Expulsions

“Il se lève, va dans la cuisine, ferme la porte pour ne pas réveiller les autres. Il regarde, très calme, le café couler doucement, et se concentre avec force sur sa migraine matinale. Un seul moyen de l’expulser, une combinatoire curieuse, qu’il a inventée : la fixation, le front fermé, sur un liquide qui coule et une contraction idoine pour se mettre dans un étau plus fort que celui qui a émergé d’une nuit trop blanche. Et une vraie expulsion du mal lorsqu’il lâche tout.

Il faut qu’il change sa cafetière. Elle est peut-être entartrée. En tous cas, ça ne coule pas vite.

L’expulsion s’est bien déroulée et la migraine a roulé sur le parquet.

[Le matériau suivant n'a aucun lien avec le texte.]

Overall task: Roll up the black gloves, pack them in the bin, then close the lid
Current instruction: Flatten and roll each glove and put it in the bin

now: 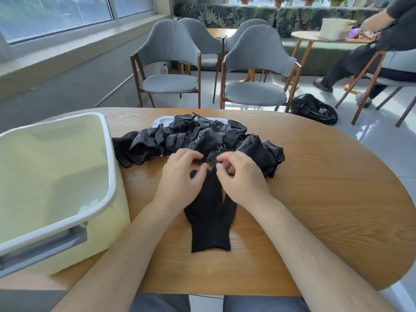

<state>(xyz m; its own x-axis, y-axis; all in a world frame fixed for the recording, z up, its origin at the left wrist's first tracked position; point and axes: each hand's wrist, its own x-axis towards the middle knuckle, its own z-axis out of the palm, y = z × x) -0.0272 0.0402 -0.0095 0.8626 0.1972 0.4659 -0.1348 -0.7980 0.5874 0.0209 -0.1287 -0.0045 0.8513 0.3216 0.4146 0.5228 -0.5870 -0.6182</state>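
Lying cuff near, fingers far: black glove (210, 221); left hand (182, 174) and right hand (240, 176) both pinch its far end.

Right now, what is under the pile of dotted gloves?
A white flat panel, perhaps a lid, shows at the glove pile's far edge, on the table. The gloves cover the rest of it.

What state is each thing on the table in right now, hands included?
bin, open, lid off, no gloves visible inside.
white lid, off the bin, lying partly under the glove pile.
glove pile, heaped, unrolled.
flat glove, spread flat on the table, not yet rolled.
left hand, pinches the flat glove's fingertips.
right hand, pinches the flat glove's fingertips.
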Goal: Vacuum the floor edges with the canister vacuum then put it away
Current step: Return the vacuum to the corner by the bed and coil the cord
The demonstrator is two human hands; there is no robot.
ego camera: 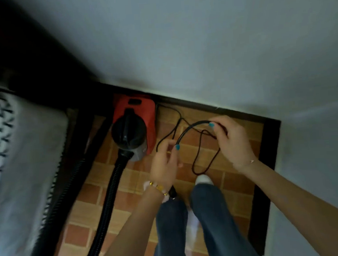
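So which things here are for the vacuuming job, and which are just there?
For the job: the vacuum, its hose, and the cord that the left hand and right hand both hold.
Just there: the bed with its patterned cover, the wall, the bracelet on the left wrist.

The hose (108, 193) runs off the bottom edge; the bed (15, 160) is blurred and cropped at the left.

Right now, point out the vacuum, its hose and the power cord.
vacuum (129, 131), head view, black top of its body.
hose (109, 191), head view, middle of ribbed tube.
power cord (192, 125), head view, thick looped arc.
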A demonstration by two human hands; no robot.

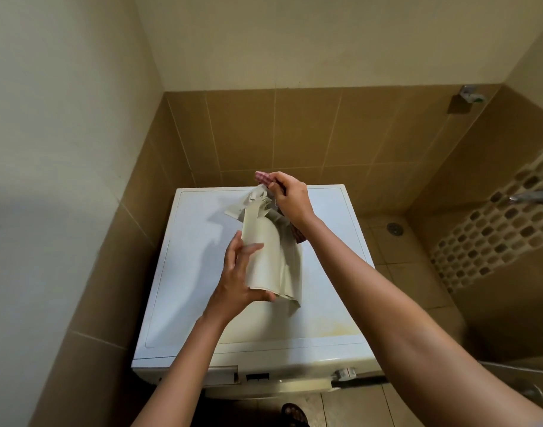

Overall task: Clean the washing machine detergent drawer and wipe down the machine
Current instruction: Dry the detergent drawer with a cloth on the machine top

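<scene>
The left hand's fingers and thumb wrap the near end of the detergent drawer, gripping it. The drawer is held in the air above the washing machine, tilted with its far end raised. At that far end the right hand has its fingers clenched on a red checked cloth, pressed against the drawer's upper part. More cloth hangs below the right wrist. The machine's front left shows the open drawer slot. On the tiled floor to the right lies a drain, and a tap juts from the right wall.
</scene>
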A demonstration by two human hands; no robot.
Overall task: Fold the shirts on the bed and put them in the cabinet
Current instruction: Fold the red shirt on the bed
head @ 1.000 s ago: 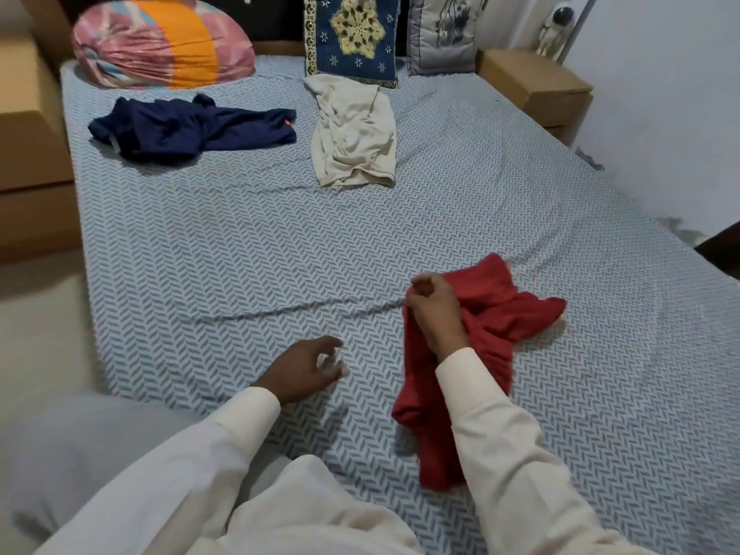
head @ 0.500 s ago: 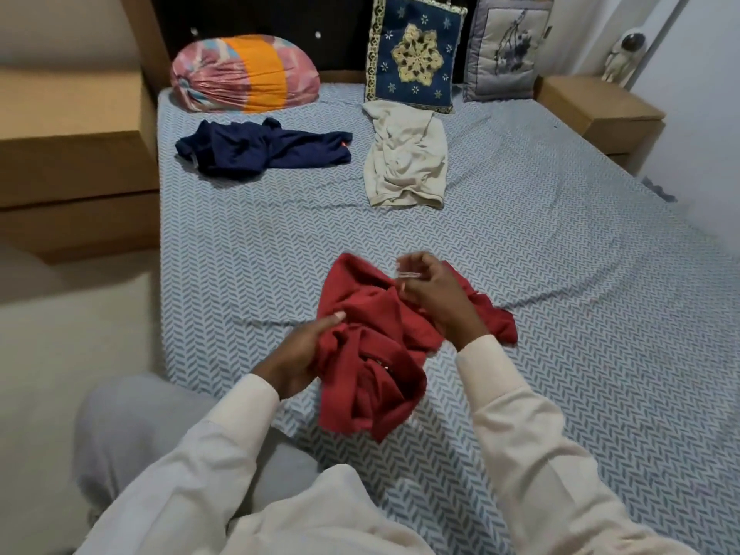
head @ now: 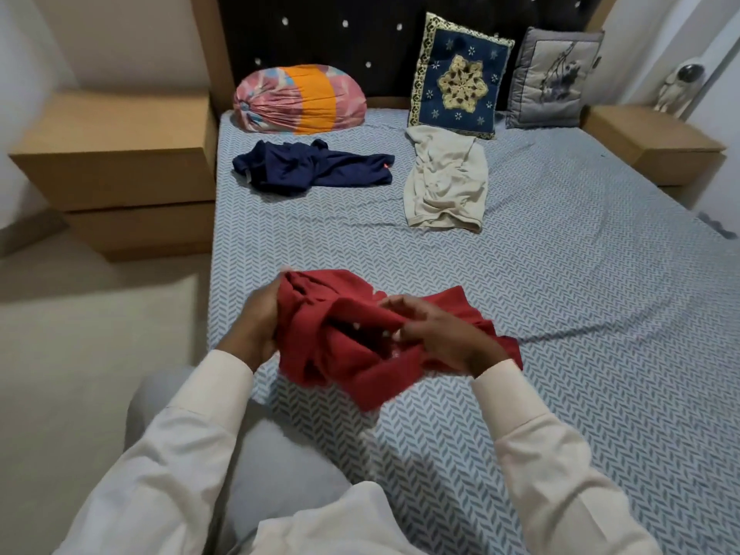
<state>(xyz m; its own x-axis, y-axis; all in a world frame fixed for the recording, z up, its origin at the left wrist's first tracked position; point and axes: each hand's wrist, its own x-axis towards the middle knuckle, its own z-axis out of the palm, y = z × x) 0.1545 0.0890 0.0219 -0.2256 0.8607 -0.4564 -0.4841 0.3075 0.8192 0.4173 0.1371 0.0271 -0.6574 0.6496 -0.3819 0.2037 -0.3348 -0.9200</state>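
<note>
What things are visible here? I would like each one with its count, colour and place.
bed: 1, blue-grey zigzag sheet, centre
red shirt: 1, red, bunched, held over the near part
navy shirt: 1, dark blue, crumpled, far left
cream shirt: 1, cream, crumpled, far centre
pillow: 1, pink and orange, by the headboard
blue cushion: 1, blue and gold, behind the cream shirt
grey cushion: 1, grey, beside it
bedside units: 2, light brown, one each side
figurine: 1, white, on the right unit
left hand: 1, grips the red shirt
right hand: 1, holds the red shirt
</note>
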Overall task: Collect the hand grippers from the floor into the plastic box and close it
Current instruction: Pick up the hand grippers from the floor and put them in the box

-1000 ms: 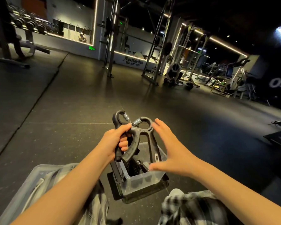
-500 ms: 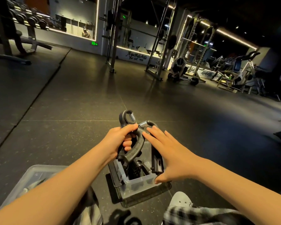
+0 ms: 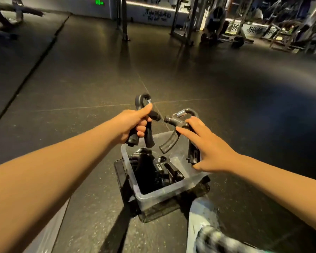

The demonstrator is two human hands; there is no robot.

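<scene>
Lower left: translucent panel (image 3: pixel 44 234) cut by frame edge, identity unclear. Stowed grippers (image 3: pixel 150 168) in box dark, tangled; count unreadable. Lower right: plaid fabric (image 3: pixel 217 238) blurred.

Box (image 3: pixel 153 195): clear plastic, rectangular, lid off, on speckled rubber floor (image 3: pixel 80 79), lower centre.

Left hand (image 3: pixel 133 125) clenched round both handles of gripper A (image 3: pixel 140 99), black, steel spring, above box's far-left corner. Right hand (image 3: pixel 212 152) grasps straight handle of gripper B (image 3: pixel 169 143) over box's right side, forefinger extended.

light: dim, dark rubber floor (image 3: pixel 190 70) | source: LED strips (image 3: pixel 153 6) at 12 o'clock, soft sheen on floor below | shadow: black from plastic box (image 3: pixel 153 196) toward 7 o'clock | blur: plaid leg (image 3: pixel 223 240) at 5 o'clock, gym machines (image 3: pixel 281 35) at 2 o'clock smeared | edges: wide-angle bowing
</scene>
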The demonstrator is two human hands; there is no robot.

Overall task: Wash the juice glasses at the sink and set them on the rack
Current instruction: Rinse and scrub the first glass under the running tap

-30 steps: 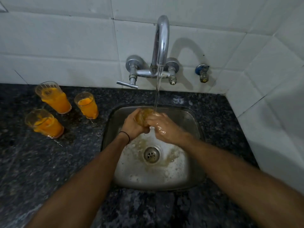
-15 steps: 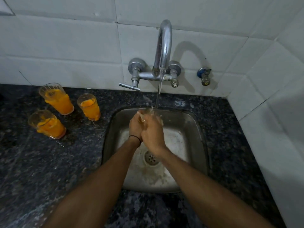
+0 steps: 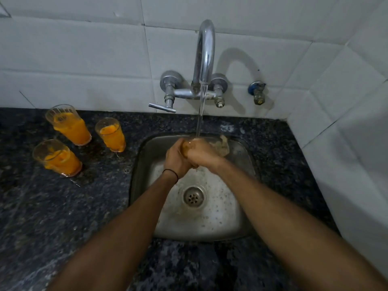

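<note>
The dark table (image 3: 63, 217) is carrying the sink (image 3: 241, 227) at centre frame. Above it, under running water, the left hand (image 3: 175, 158) and right hand (image 3: 201, 153) are both curling their grip around one glass (image 3: 220, 143). Three juice glasses (image 3: 72, 131) are standing at left.

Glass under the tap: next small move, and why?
Probably turn the glass a little under the stream and go on rubbing. Both the left hand and the right hand grip it over the sink, water is running onto it, and it looks cloudy with brownish residue. No rack shows in view.
</note>
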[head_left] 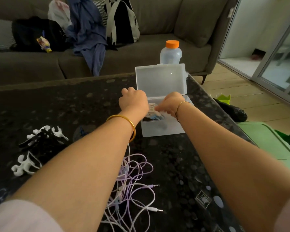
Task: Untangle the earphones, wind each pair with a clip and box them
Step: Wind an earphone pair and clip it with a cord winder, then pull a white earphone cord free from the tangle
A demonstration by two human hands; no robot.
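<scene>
Head-worn camera looks forward and down, close over the table point(40, 101).

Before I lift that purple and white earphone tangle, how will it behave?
The earphone tangle looks thin and loosely looped, so it will probably hang floppy and come up as one clump. It seems light. The loose plugs may dangle and snag.

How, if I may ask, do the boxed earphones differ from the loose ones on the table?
The boxed earphones are wound into a coil; the loose earphones sprawl in a tangle. The boxed earphones sit in the clear box; the loose earphones lie on the table. Both have pale cords.
</scene>
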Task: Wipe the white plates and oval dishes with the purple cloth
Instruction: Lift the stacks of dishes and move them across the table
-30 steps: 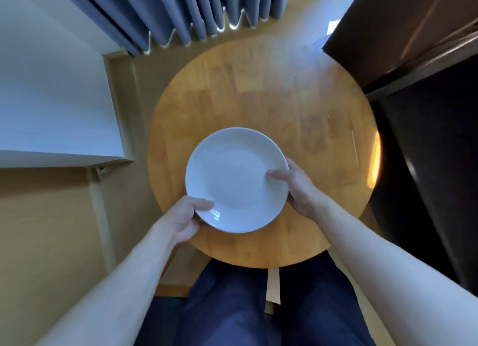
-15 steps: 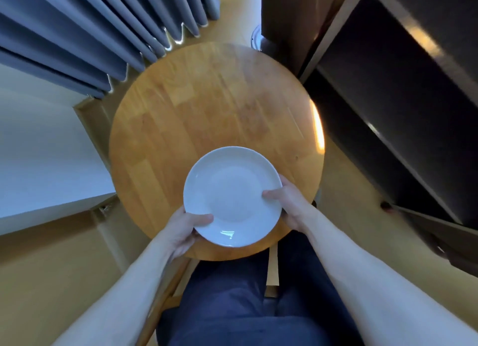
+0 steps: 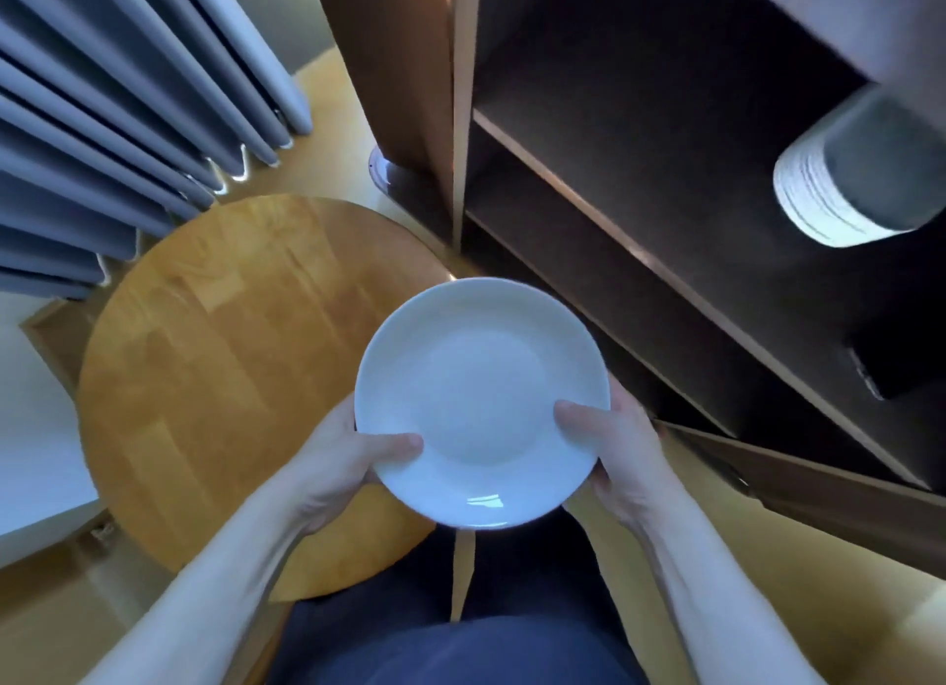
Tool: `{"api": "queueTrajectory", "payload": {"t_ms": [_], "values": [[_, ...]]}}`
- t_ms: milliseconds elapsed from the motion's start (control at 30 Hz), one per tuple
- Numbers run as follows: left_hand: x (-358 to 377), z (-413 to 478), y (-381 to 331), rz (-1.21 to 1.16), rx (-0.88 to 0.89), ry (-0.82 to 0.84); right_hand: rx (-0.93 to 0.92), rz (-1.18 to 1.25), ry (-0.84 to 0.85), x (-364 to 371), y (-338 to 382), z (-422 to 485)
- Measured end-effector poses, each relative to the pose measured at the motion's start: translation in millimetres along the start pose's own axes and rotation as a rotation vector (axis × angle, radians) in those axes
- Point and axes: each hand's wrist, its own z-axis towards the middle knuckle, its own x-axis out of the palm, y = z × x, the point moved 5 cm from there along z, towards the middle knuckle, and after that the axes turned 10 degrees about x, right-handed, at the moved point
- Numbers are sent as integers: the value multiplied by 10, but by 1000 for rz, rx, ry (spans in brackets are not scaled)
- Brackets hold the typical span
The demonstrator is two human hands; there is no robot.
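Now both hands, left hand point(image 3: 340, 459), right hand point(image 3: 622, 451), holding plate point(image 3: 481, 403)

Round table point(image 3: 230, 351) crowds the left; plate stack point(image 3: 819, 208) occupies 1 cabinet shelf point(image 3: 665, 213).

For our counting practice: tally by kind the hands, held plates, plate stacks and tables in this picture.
Hands: 2 (left hand, right hand)
Held white plate: 1
Blurred plate stack: 1
Round wooden table: 1
Total: 5
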Motion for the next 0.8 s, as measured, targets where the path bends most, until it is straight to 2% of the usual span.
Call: {"api": "queueTrajectory", "payload": {"t_ms": [133,233,367,633,800], "values": [[400,445,-852,124,132,23,-142,6,-51,-233,822,-49],[704,844,-1443,277,206,26,-149,156,-146,-462,1252,45],[1026,1363,-1938,397,250,-28,-142,282,-172,-672,1611,227],[1263,2077,-1950,427,178,-115,-8,436,-241,-899,1632,443],[1374,2281,-2035,285,205,-171,-9,461,-276,-886,1837,575]]}}
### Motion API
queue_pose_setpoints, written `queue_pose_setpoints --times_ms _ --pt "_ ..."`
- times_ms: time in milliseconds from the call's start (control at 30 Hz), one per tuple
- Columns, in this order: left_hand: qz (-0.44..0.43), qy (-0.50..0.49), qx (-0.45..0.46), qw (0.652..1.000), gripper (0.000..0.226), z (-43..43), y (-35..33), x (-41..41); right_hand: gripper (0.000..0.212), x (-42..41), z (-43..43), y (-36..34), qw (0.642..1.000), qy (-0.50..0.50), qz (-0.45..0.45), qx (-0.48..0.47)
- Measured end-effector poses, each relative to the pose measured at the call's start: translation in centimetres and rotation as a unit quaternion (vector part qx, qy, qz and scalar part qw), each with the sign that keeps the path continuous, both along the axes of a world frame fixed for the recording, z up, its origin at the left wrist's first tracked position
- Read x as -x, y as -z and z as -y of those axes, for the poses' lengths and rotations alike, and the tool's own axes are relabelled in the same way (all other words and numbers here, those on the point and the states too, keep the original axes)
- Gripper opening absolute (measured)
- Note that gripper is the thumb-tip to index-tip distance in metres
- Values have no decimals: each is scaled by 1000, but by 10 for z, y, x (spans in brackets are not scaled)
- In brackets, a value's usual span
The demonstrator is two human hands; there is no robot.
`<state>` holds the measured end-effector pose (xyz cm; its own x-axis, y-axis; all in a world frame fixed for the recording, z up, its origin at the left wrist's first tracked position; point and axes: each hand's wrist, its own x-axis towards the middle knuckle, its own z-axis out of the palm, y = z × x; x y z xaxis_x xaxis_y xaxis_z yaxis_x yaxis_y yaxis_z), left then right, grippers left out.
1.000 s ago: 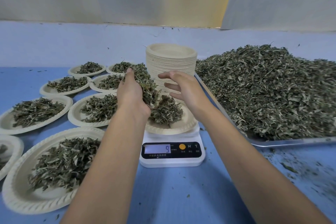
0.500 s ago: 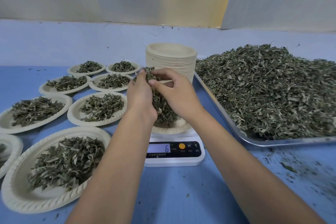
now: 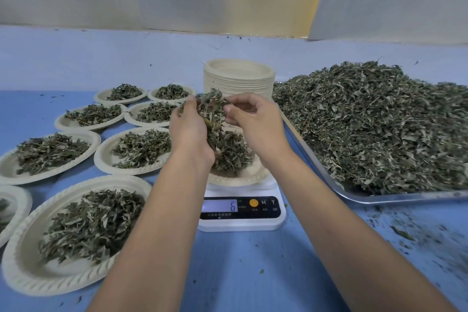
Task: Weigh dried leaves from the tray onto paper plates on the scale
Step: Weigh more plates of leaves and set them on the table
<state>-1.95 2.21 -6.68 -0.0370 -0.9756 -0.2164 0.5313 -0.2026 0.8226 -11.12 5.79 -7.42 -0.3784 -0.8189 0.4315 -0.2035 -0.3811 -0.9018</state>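
A white digital scale (image 3: 241,213) stands in the middle of the blue table, its display reading 6. On it lies a paper plate (image 3: 243,178) with a small heap of dried leaves (image 3: 233,152). Above the plate my left hand (image 3: 190,132) holds a clump of dried leaves (image 3: 211,109) in its curled fingers. My right hand (image 3: 255,121) is just to the right, its thumb and fingertips pinching at the top of that clump. A metal tray (image 3: 367,197) piled high with loose dried leaves (image 3: 379,124) lies at the right.
Several paper plates filled with leaves cover the left side, the nearest (image 3: 68,238) at the front left. A tall stack of unused paper plates (image 3: 239,77) stands behind the scale. Leaf crumbs are scattered on the table at the front right (image 3: 405,233).
My right hand came in from beside the stack to the clump in my left hand. The display dropped from 9 to 6. Both hands stay above the plate.
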Motion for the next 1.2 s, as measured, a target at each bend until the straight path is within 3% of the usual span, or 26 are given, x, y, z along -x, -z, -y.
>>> queue_pose_setpoints --times_ms 133,267,500,1200 --pt "21 12 -29 999 37 8 2 -8 22 8 -1 -3 999 29 22 4" --pt "7 8 -41 999 48 15 2 -16 19 16 -1 -3 998 65 -12 -13" --pt "-1 4 -23 1000 40 10 -1 -15 10 18 0 2 991 91 -85 -48" --pt "-1 0 -30 1000 44 14 1 -14 7 21 2 4 991 91 -78 -55"
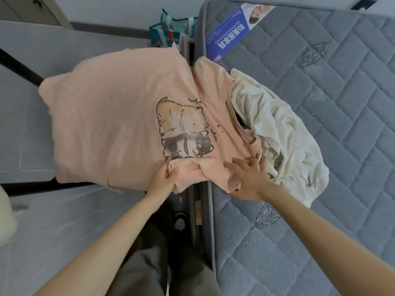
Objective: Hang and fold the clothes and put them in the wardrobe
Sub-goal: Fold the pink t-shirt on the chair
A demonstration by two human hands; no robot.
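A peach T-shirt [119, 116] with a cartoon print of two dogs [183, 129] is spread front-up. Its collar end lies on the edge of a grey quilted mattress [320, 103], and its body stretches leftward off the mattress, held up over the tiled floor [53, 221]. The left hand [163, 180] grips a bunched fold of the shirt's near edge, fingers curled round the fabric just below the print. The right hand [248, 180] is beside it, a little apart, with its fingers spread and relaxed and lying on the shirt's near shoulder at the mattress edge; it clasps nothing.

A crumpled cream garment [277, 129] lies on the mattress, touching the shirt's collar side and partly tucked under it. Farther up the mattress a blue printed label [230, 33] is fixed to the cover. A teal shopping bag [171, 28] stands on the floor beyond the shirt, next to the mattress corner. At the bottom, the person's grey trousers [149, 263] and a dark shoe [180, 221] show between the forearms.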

Il peut désormais s’installer dans la conscience du monde, regarder ce qui l’entoure et appeler le cosmos dans ses veines, accueillir tous les univers derrière ses tempes. Ce sont ses mots. Il les a envoyés, il y a très longtemps, à une femme qui les a gardés. Il le sait parce qu’elle s’en vante, certaine de l’exclusivité de tels envois. Il hésite, depuis, à écrire frontalement, préférant des contournements, persuadé que les détours sont comme des enlacements magnifiques, vivifiants dans leur esthétisme de cercles concentriques autour d’un corps désiré, un geste d’une force incompressible, dans l’embrassade simultanée de l’air et de la peau.

Dehors le ciel est presque noir et la pluie prend son temps, presque sadique, pour assaillir tous les bitumes du monde.

Il sort de la cuisine, migraine expulsée, sens désormais en alerte.

Il est maintenant dans le salon. Il fixe le canapé. Son épouse sort de la chambre, yeux mi-clos, cheveux ébouriffés. Et il lui dit :

– sur ce sofa Tante ne peut qu’être assassinée.

Elle pouffe de rire. Elle connait, il lui a sorti la phrase lorsqu’il a entrepris de la séduire.

Imaginez : vous êtes une femme avide d’intelligence du monde. Un homme vous dit ça, vous laisse perplexe, vous laisse vous esclaffer et vous sort ensuite :

– c’est Benjamin, Walter Benjamin, l’immense. Dans son bouquin écrit dans une folle période amoureuse : “le sens unique”, un chef-d’oeuvre.

Comment voulez-vous qu’elle ne soit pas, immédiatement, amoureuse.

Et pourtant, je l’affirme, cet homme qui est mon ami, je le jure et l’affirme encore n’est jamais entré dans la stratégie, sauf lorsqu’il s’agissait d’anéantir ses ennemis ou ses adversaires. Il n’aime que les enlacements non tactiques. 

Je vais vous raconter.”

PS. A la lectrice, au lecteur de ce qui précède : vous aurez compris qu’il s’agit d’une fiction, encore un texte à corriger. J’allais dire que mon ami est incorrigible, mais c’est trop facile.